So, the other night I saw a strange thing while watching cable (no, tragically, psychedelics were not involved) — it was an ad for a cell phone that was clearly intended for older people who were scared of cell phones. The ad itself was aimed at their boomer children, which is a logical audience, since the kids might well want to buy a phone for their parents for their own convenience. I thought it was an interesting niche and mentioned it to my media-obsessed roommate. The other day, he ran across a print ad that gave more detail about the phone. The salient features:
- Big buttons
- Big fonts
- Veeeeeeeery simple functions (the print ad’s headline: “It doesn’t play games, take pictures, or give you the weather)
- Clear, loud sound and a nice soft cushiony bit for your ear
- 24-hour operators who can walk you through any function, including checking your voicemail
- A normal 12-button phone, or an even simpler version that has three buttons — the operator, a number of your choice (no doubt, your kid’s number) and 911.

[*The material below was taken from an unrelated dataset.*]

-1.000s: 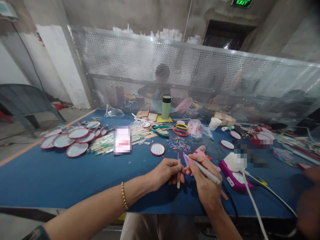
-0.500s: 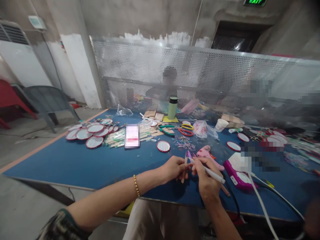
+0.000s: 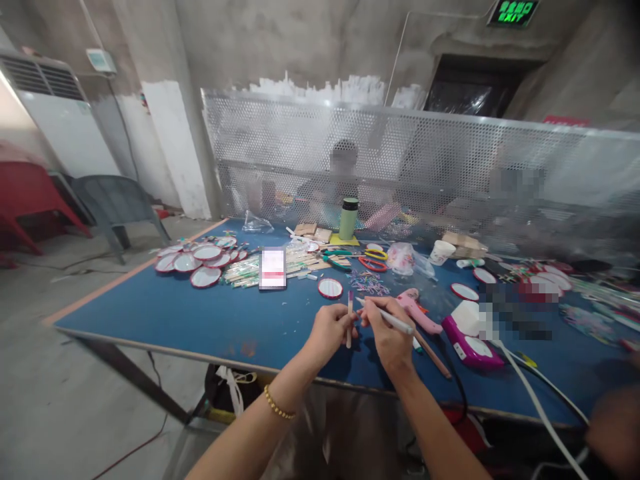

- The final genius bit is the name: Jitterbug, which is clearly designed to sound fun and also familiar to the over-65 set
Why bring this up on a politics site? First, because it’s a fascinating marketing approach, and second because it’s aimed at a niche that we online warriors often miss. The standard word on mobile marketing is that it works best for younger audiences, but the Jitterbug is a sign that this may not be true for long — soon enough, EVERYONE will have a cell phone. Campaigns, think about this: mobile won’t be an experiment or an afterthought forever.